- [Work to be completed]
Reproduce the entries below exactly, but only from the line containing "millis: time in" to the line containing "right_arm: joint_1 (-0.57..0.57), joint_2", inclusive.

- [Given entries]
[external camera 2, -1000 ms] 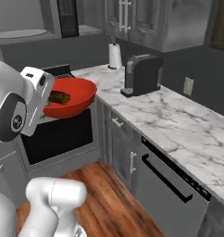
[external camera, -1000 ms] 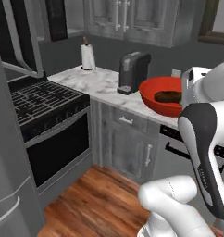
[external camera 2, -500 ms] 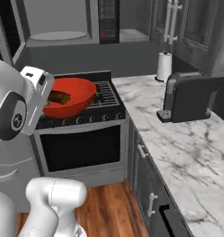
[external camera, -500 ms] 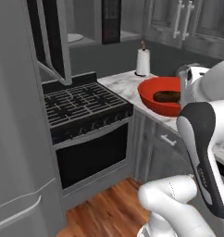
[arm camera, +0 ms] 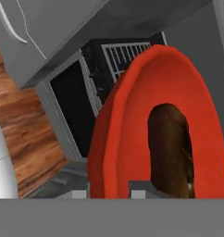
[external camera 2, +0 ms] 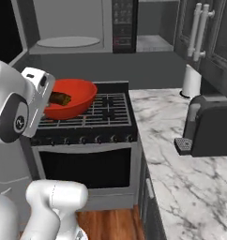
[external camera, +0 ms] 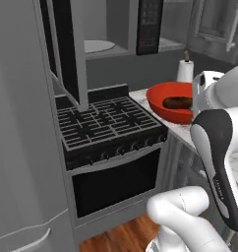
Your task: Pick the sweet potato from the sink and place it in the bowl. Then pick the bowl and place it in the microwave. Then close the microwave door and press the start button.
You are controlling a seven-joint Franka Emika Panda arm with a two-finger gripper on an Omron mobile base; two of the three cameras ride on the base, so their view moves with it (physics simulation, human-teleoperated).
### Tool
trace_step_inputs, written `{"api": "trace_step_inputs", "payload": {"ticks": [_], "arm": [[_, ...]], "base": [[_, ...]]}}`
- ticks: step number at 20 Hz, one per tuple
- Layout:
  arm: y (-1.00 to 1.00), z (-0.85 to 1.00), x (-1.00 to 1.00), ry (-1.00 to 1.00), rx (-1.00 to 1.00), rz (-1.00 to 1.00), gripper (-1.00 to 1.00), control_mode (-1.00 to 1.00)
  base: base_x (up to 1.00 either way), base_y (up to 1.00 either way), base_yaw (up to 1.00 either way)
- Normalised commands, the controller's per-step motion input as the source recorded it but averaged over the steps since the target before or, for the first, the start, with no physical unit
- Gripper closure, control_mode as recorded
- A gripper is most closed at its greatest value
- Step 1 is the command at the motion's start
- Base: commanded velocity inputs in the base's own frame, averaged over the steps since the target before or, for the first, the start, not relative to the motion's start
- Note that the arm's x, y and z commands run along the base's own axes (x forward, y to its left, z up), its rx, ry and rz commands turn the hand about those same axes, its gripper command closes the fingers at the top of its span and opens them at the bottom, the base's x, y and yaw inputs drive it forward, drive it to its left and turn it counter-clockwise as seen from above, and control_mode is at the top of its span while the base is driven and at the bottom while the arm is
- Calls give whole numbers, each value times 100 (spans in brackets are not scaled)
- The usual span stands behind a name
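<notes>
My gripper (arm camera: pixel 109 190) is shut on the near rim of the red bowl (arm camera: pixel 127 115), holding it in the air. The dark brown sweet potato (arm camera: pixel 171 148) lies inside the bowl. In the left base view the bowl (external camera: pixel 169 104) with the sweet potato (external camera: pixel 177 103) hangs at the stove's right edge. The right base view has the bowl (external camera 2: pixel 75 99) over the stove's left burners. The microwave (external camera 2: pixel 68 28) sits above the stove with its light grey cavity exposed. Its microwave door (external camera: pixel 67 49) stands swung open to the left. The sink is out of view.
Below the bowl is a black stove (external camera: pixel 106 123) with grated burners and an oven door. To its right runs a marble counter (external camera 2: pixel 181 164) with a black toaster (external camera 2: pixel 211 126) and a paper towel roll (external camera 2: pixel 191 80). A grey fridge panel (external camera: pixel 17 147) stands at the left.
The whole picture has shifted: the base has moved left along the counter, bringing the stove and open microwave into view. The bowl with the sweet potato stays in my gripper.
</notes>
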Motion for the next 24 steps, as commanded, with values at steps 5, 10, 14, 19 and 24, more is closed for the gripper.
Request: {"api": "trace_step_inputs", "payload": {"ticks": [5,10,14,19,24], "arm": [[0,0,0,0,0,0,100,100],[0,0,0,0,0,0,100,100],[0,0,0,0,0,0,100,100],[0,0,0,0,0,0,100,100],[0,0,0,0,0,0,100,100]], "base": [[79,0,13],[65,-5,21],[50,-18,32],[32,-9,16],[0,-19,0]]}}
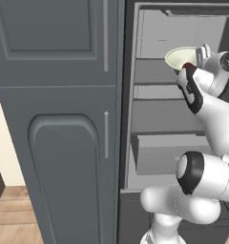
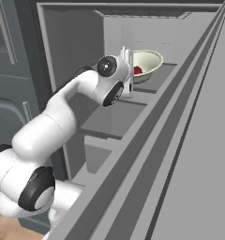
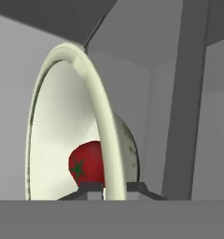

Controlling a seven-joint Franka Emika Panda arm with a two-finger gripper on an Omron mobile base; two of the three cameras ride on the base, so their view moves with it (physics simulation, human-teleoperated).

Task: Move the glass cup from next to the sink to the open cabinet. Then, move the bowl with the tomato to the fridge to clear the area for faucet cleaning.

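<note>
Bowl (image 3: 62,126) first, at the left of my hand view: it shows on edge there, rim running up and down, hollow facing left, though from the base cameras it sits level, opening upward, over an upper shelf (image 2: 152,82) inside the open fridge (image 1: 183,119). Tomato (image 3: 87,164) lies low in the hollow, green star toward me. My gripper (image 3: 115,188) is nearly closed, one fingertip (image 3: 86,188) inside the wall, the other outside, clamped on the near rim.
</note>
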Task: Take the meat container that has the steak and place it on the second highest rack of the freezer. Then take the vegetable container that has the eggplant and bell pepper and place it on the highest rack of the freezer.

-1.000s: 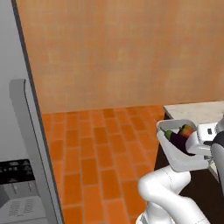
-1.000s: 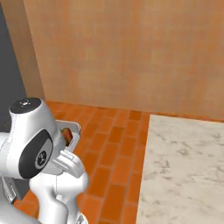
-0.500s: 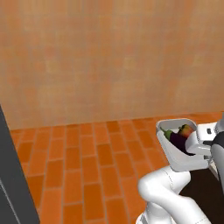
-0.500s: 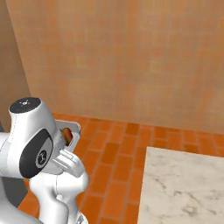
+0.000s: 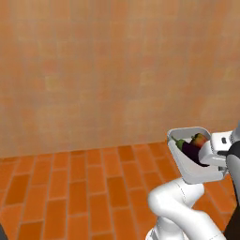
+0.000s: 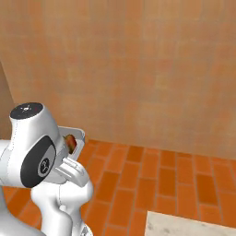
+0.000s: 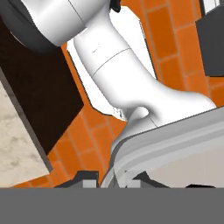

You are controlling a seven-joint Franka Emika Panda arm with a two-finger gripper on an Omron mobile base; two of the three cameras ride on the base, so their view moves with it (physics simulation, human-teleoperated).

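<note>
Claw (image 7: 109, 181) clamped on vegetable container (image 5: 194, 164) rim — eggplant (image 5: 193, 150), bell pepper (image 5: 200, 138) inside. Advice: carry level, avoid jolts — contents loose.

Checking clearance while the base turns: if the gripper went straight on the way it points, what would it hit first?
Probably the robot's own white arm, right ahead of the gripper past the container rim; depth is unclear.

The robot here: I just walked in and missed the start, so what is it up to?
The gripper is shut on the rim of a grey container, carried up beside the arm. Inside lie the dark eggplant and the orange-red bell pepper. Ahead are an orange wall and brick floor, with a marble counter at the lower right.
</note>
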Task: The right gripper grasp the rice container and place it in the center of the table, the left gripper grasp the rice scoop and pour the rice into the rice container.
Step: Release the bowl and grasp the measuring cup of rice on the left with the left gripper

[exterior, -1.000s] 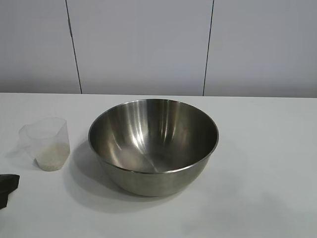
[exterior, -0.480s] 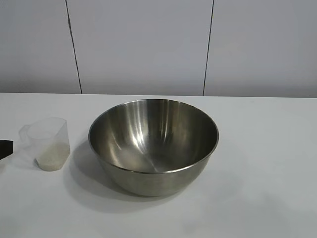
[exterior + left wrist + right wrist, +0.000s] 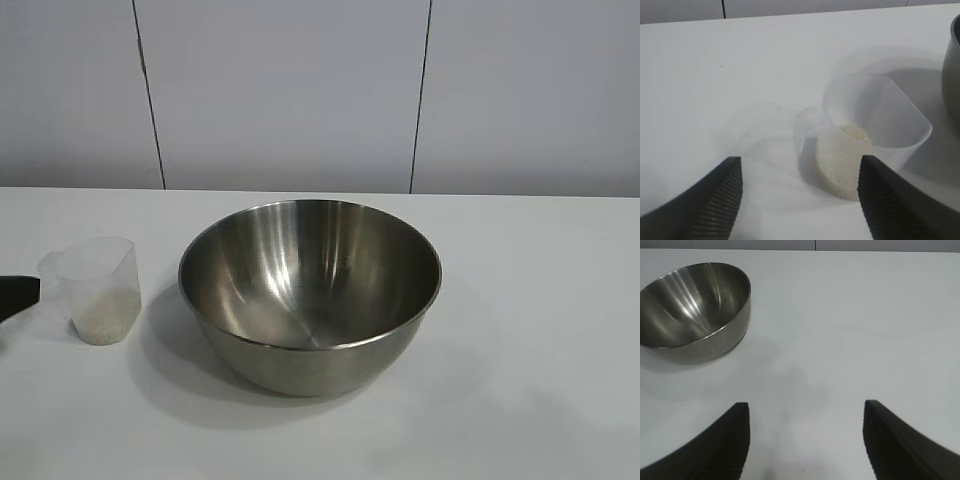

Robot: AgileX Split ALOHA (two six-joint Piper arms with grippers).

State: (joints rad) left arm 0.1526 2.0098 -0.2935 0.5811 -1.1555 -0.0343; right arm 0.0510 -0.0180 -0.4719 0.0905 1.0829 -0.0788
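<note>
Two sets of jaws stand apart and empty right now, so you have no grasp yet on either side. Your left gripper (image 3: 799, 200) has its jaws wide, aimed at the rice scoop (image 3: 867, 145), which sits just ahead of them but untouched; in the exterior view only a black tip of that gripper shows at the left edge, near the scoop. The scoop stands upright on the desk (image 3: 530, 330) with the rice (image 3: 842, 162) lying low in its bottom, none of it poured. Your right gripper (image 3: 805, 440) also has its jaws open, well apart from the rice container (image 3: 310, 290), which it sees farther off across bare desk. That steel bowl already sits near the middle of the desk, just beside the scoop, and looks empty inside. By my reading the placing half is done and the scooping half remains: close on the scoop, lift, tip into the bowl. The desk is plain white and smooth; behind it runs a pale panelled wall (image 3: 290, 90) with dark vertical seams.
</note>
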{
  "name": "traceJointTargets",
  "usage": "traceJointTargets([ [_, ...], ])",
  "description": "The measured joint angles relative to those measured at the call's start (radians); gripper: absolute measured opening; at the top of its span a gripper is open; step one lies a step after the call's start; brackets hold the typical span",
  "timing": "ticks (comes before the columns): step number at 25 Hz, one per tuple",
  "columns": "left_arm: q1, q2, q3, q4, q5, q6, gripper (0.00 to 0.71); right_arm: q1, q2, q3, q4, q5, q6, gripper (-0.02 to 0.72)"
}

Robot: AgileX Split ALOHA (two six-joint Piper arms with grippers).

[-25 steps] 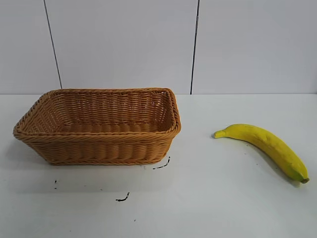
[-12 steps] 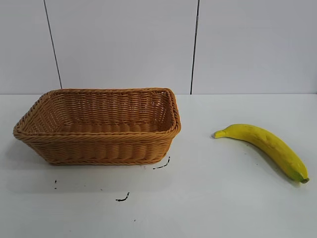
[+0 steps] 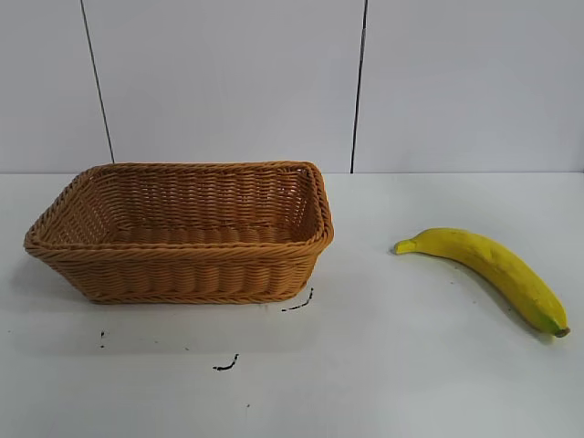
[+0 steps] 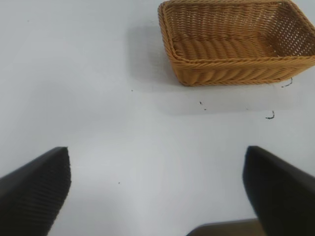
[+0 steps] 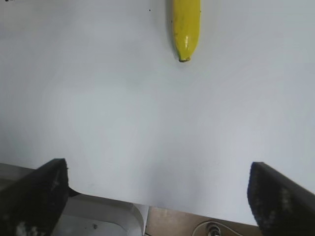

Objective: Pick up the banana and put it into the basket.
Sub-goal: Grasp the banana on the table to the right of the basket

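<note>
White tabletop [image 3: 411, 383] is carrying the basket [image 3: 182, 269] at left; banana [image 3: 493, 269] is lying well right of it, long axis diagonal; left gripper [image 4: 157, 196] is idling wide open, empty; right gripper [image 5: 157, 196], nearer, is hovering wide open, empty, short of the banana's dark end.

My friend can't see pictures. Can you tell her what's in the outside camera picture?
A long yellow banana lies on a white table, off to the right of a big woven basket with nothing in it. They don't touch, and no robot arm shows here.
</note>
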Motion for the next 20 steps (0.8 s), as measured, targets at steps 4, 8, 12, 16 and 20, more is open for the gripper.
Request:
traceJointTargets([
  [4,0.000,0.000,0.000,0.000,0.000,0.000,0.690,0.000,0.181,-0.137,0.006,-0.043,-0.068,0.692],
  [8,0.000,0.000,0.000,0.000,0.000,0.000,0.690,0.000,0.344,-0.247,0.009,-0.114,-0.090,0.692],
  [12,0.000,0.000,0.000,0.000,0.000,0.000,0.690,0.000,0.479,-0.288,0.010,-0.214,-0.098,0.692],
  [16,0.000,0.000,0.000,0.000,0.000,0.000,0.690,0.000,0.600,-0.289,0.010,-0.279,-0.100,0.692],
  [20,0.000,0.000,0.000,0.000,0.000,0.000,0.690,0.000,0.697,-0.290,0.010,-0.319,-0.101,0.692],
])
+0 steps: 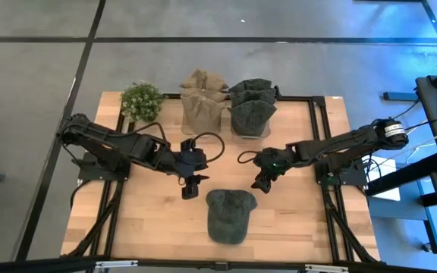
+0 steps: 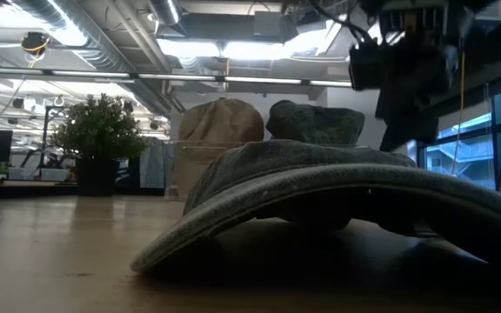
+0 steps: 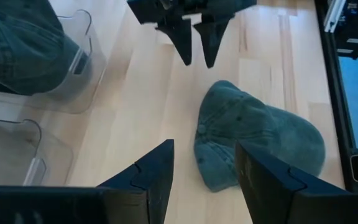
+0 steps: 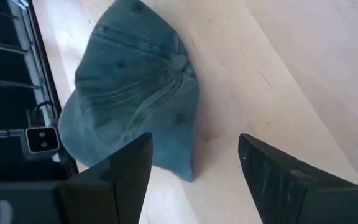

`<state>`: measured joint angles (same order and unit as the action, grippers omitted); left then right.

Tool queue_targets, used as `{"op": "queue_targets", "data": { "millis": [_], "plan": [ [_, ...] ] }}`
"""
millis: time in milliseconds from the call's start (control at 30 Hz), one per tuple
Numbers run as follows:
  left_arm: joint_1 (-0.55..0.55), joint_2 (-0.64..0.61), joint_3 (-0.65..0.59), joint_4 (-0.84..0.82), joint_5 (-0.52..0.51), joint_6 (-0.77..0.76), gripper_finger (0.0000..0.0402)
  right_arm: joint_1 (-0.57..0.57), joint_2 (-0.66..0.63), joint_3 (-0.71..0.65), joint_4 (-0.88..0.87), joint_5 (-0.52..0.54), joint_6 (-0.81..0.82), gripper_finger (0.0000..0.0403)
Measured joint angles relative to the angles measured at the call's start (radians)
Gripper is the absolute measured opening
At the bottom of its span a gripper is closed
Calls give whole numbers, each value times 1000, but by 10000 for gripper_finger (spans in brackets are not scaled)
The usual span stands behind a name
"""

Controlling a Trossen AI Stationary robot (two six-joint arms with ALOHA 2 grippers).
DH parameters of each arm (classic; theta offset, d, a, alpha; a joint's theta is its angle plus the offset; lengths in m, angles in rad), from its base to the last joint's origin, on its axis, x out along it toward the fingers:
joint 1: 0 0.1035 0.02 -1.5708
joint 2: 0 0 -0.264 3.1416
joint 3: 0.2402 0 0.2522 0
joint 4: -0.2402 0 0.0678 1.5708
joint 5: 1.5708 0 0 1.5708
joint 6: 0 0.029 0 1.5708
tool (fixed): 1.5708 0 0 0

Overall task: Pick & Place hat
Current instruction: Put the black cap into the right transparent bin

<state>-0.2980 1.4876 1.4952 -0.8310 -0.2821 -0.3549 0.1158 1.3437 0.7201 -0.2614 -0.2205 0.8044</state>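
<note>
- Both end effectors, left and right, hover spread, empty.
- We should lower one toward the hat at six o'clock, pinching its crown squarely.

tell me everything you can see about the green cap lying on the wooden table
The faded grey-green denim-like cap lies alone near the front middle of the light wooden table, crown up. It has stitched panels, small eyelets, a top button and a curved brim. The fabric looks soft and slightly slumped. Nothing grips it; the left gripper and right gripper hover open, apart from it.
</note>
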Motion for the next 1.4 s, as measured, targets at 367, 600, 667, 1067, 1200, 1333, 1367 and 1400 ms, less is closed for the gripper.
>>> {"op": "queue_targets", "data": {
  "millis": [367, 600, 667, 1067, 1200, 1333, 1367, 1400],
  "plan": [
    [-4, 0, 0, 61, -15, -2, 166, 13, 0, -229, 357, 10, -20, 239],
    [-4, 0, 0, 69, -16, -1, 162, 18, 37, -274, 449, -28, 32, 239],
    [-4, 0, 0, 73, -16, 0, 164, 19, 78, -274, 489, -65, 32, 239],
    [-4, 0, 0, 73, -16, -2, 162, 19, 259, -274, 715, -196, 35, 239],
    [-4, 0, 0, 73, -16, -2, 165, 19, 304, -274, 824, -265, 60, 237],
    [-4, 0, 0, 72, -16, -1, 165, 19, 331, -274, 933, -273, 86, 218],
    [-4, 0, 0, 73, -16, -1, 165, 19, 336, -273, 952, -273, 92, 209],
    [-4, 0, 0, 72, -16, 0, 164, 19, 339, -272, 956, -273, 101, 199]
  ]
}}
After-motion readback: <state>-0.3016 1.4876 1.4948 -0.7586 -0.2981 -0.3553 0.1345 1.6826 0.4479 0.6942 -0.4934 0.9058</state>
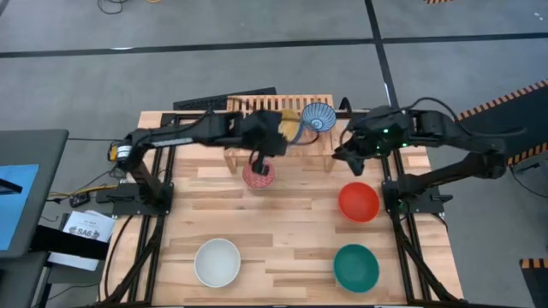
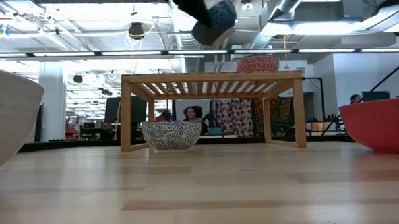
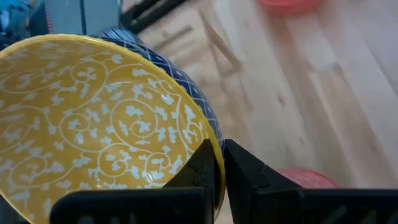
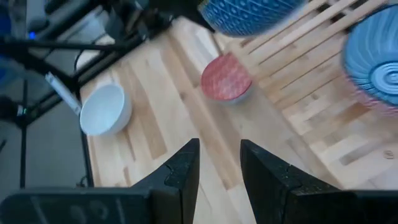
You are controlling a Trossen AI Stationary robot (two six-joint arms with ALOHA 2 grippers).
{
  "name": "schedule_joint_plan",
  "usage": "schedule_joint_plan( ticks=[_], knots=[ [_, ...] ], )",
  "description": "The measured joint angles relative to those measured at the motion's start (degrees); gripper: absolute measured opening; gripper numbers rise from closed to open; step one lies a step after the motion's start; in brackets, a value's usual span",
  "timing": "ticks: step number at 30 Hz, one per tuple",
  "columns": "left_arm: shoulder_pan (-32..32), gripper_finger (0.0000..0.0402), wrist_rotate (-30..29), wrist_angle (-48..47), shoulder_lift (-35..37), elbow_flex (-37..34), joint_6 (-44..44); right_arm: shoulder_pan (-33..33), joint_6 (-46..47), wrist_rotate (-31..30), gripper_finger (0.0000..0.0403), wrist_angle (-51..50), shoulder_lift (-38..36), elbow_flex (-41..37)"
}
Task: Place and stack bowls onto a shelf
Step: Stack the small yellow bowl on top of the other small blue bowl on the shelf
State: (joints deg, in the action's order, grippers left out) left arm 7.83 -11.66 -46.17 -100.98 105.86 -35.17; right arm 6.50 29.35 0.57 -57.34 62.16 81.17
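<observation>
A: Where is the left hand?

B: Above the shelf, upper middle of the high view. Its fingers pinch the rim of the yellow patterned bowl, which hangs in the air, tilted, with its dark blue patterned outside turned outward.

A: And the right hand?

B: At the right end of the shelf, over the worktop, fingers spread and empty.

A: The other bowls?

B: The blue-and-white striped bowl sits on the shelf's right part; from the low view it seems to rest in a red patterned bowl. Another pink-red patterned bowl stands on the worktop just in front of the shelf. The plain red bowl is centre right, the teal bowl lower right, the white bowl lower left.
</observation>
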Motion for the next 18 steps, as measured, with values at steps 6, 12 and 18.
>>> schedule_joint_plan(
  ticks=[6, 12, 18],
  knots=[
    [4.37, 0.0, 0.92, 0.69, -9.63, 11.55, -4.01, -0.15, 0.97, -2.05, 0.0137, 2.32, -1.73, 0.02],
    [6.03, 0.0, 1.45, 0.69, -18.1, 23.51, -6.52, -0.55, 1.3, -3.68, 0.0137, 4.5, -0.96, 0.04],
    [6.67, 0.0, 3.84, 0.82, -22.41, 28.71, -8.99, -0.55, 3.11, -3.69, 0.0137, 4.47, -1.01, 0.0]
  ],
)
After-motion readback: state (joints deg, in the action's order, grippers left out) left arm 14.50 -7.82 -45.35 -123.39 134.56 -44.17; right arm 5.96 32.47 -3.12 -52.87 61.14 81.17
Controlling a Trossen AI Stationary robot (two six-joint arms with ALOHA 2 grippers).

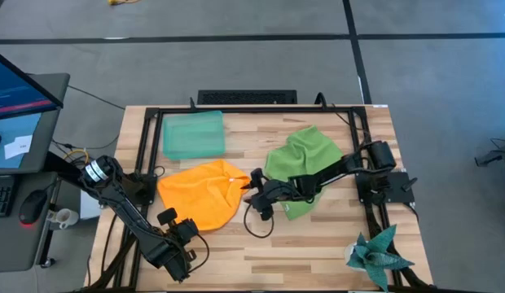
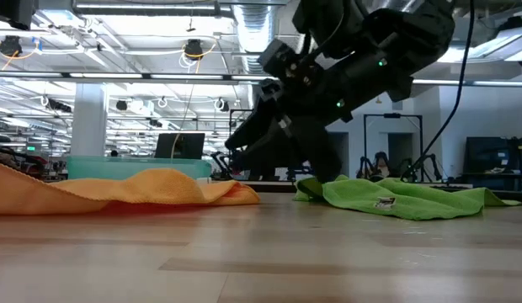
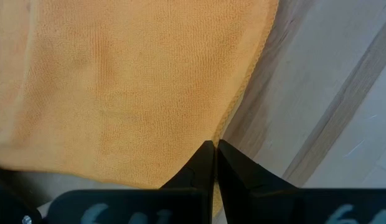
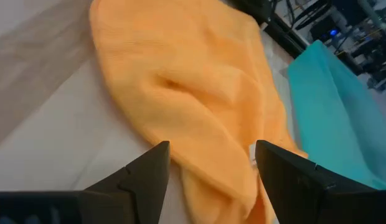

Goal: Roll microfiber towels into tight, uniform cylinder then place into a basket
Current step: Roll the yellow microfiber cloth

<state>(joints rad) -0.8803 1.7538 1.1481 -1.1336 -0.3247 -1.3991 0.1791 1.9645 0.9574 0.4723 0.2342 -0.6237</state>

- [Solution for this problem]
millis: time in milliseconds from the call's start (control at 30 Hz), one per tuple
Numbers run as follows:
  left_arm: joint_1 (-0.55..0.55), joint_2 (-0.64..0.61), joint_3 (-0.65..0.59), joint_4 (-0.84..0.82), joint_5 (-0.52..0.51), joint_6 (-0.77..0.76), gripper_finger (0.0000..0.0402)
  right_arm: joint_1 (-0.57..0.57), joint_2 (-0.66..0.63), joint_3 (-0.71..0.65), joint_4 (-0.88..0.87), joint_5 (-0.52..0.54), joint_6 (-0.81..0.82), gripper_finger (0.0000..0.0403)

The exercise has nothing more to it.